PROBLEM TO WORK ON
Look through the data below, and copy each line that carries the word "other".

══ EXTRACTED ENTRIES

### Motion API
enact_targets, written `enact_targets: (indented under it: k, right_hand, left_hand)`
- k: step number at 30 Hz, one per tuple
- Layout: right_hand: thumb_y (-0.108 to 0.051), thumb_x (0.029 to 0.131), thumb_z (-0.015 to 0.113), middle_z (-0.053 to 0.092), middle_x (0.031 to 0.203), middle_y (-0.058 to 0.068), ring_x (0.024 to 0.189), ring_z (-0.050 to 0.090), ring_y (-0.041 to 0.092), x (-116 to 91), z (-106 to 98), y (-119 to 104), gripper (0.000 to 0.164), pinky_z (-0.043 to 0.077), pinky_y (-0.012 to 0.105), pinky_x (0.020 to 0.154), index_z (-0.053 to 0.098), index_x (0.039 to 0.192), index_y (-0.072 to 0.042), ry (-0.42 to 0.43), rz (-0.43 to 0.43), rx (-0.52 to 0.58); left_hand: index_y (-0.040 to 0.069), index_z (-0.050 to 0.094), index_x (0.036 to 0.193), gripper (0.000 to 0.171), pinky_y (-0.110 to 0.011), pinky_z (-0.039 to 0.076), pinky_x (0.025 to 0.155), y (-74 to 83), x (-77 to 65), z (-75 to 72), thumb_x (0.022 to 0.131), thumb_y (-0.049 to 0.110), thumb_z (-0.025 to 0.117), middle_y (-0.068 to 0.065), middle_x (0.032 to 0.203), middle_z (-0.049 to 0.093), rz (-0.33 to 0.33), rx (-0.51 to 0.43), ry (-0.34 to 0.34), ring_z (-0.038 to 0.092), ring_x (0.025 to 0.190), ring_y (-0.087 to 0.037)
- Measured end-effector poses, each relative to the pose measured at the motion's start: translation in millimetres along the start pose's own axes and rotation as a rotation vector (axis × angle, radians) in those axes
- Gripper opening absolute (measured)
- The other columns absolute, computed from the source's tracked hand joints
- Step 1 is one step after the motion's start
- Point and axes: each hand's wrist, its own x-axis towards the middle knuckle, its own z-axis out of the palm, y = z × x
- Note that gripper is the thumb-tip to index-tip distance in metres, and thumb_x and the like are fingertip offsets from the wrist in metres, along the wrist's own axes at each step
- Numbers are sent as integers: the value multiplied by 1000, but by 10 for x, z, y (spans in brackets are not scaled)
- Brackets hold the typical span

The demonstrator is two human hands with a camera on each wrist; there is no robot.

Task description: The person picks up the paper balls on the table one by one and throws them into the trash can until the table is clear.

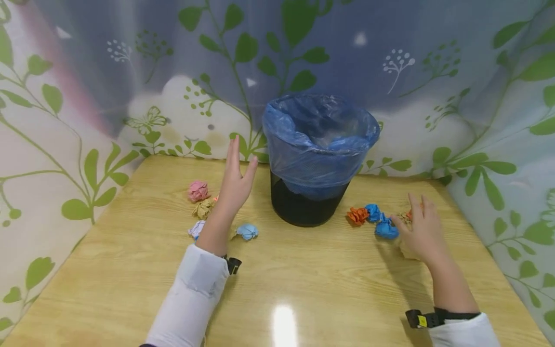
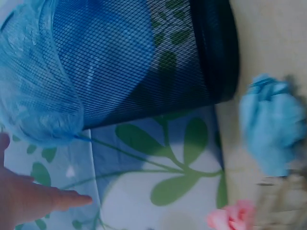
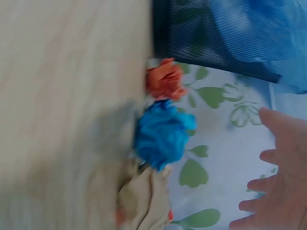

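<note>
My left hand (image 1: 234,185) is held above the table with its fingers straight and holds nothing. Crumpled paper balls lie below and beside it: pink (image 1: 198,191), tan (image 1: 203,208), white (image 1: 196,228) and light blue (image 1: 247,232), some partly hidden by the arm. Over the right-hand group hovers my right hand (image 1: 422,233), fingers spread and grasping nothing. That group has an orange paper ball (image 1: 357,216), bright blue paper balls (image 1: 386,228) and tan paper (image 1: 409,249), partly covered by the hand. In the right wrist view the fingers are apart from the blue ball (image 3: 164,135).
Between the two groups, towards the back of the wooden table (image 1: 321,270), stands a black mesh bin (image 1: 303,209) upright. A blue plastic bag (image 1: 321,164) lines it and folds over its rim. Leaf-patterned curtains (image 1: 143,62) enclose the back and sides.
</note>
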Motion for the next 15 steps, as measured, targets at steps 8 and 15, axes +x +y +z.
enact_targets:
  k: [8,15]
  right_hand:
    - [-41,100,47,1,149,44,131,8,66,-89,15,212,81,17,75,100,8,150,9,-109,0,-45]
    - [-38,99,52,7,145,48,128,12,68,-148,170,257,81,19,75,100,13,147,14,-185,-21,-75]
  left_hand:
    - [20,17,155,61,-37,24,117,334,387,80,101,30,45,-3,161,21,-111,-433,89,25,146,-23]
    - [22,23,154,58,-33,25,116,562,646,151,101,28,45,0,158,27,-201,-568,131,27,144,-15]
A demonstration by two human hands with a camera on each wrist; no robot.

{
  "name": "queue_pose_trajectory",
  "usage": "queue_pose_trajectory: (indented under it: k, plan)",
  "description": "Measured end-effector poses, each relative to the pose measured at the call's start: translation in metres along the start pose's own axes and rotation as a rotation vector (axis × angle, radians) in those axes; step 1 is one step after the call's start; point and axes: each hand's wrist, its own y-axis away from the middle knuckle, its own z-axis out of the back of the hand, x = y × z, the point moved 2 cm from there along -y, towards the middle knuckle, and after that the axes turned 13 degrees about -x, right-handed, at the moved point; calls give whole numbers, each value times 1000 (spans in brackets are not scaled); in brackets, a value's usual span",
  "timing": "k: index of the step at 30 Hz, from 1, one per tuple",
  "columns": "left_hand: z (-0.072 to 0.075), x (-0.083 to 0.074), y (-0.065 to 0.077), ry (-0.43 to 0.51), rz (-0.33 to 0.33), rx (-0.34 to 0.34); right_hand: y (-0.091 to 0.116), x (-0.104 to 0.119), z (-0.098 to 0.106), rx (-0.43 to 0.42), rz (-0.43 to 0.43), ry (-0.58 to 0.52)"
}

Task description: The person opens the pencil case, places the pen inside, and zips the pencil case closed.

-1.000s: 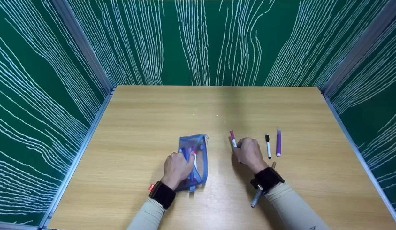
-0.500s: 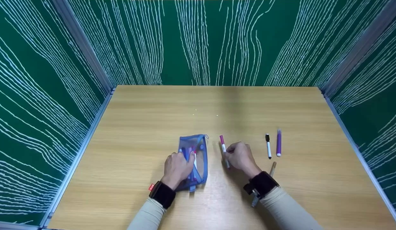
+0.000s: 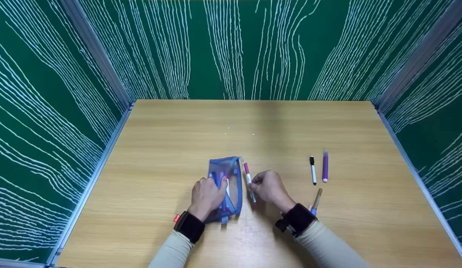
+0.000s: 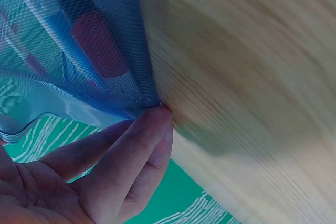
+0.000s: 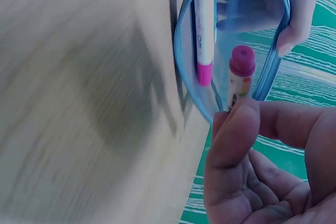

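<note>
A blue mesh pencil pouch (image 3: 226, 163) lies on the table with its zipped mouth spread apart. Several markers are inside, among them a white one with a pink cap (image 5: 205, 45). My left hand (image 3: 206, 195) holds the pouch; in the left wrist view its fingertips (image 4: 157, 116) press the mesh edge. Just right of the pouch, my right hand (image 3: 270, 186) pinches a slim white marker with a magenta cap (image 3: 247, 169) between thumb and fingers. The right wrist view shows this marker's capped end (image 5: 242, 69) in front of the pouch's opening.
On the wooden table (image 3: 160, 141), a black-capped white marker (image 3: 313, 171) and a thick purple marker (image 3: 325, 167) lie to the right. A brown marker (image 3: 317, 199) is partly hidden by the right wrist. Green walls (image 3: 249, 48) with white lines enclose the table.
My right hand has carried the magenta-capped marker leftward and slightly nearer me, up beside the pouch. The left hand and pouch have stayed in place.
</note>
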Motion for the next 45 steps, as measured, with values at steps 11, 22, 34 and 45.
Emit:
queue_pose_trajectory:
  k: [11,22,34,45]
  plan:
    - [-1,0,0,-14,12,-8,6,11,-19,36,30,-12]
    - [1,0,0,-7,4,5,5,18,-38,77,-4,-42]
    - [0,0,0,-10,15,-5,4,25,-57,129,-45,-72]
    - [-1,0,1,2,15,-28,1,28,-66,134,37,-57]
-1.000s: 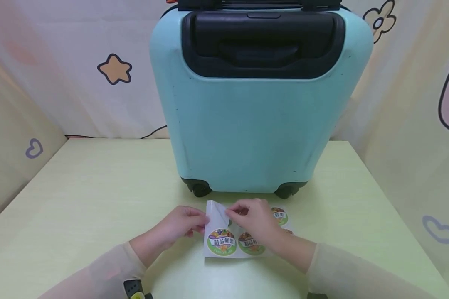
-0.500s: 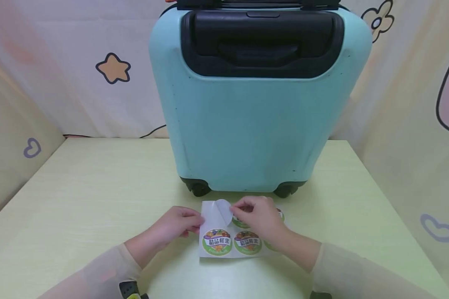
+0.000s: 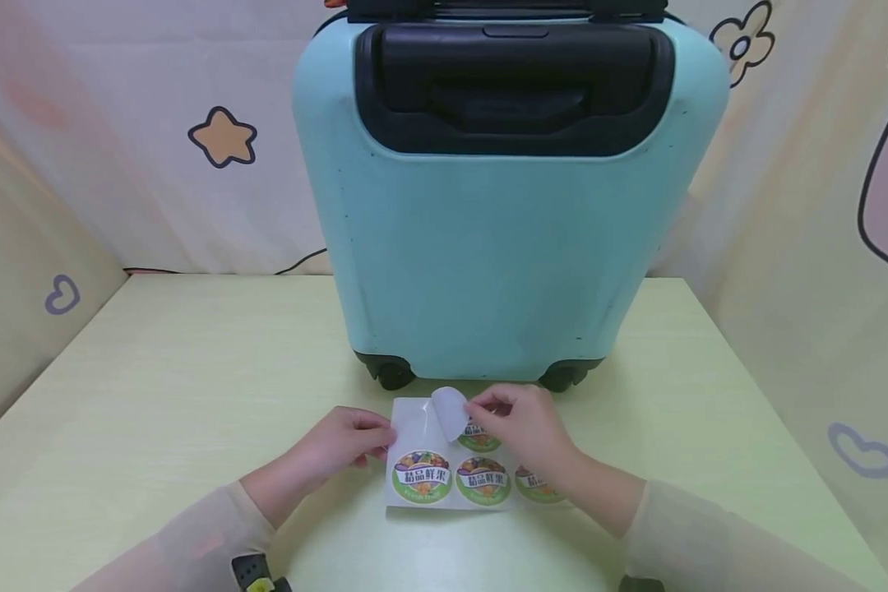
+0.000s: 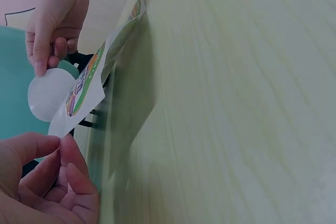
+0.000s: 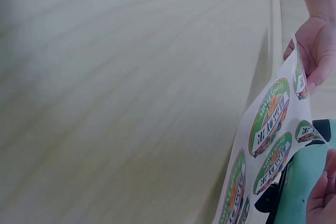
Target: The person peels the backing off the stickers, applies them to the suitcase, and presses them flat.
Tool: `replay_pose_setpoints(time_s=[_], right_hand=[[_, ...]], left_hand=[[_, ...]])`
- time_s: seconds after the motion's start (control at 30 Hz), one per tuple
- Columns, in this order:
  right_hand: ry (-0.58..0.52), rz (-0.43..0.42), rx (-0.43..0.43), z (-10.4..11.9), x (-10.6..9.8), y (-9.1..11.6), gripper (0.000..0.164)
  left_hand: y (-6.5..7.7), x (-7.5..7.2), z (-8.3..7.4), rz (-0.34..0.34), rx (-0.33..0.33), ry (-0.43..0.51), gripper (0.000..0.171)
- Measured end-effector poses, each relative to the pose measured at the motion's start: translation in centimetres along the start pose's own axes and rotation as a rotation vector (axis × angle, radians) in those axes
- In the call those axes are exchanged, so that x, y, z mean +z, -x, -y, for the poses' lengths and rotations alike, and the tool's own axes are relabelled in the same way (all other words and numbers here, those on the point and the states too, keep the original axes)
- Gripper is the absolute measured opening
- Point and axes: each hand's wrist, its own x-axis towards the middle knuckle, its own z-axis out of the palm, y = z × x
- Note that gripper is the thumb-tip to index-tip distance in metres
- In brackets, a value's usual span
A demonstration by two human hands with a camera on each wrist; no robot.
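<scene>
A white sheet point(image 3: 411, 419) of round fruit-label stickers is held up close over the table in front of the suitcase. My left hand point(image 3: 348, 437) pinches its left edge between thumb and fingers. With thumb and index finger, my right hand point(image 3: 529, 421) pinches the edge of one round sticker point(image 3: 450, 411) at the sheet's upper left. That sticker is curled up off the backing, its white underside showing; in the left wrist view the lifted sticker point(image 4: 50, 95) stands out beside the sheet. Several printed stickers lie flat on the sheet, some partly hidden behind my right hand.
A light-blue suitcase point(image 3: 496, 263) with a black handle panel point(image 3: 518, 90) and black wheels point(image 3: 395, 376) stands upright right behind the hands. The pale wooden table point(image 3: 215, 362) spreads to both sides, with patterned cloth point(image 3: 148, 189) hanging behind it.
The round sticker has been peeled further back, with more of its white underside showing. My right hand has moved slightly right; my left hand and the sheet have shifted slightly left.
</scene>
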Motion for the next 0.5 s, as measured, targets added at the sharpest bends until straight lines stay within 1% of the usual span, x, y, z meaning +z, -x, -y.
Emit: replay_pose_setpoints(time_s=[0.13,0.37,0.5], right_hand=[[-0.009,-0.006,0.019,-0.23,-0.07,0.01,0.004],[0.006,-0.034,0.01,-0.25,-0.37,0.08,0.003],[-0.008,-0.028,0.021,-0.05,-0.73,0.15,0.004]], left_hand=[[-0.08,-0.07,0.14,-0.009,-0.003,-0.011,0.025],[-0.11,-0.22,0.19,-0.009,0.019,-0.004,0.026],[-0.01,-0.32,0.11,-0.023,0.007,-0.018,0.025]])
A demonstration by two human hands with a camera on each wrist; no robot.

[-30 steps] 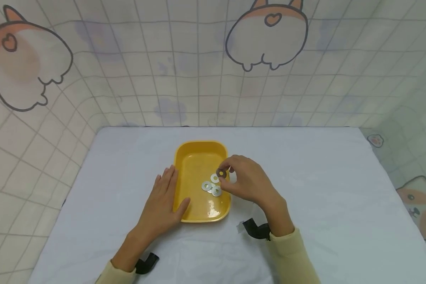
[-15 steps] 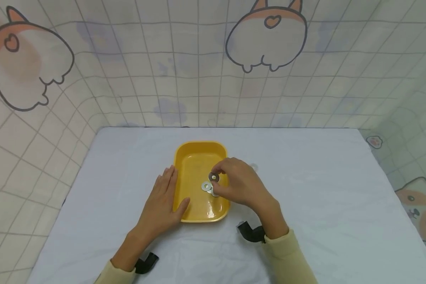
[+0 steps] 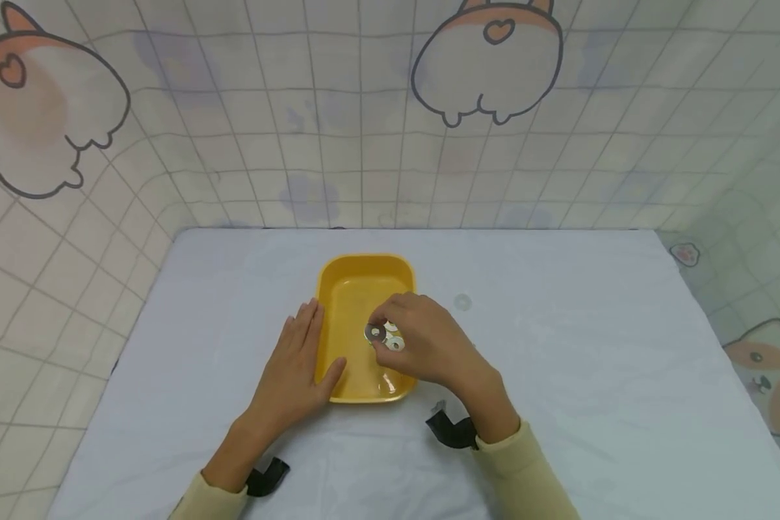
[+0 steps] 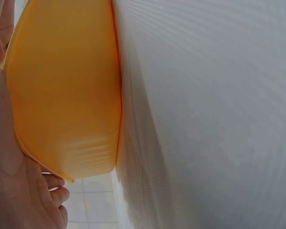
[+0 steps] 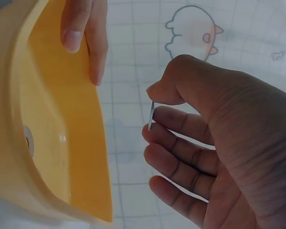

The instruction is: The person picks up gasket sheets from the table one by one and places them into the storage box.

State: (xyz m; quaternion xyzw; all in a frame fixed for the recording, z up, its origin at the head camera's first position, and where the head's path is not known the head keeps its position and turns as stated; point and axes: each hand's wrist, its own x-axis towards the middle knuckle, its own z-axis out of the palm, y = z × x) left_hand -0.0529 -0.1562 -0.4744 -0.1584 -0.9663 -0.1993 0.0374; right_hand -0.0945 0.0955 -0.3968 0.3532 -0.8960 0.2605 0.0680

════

RESULT
- The other columns absolute, computed from the source's tracked hand joints
- In the call those axes are exchanged, so that x, y, z mean +z, -x, -y, for the poses' lengths and rotations alike, and the tool's own axes are relabelled in the same way (all other words and numbers here, those on the point and the states too, keep the original axes)

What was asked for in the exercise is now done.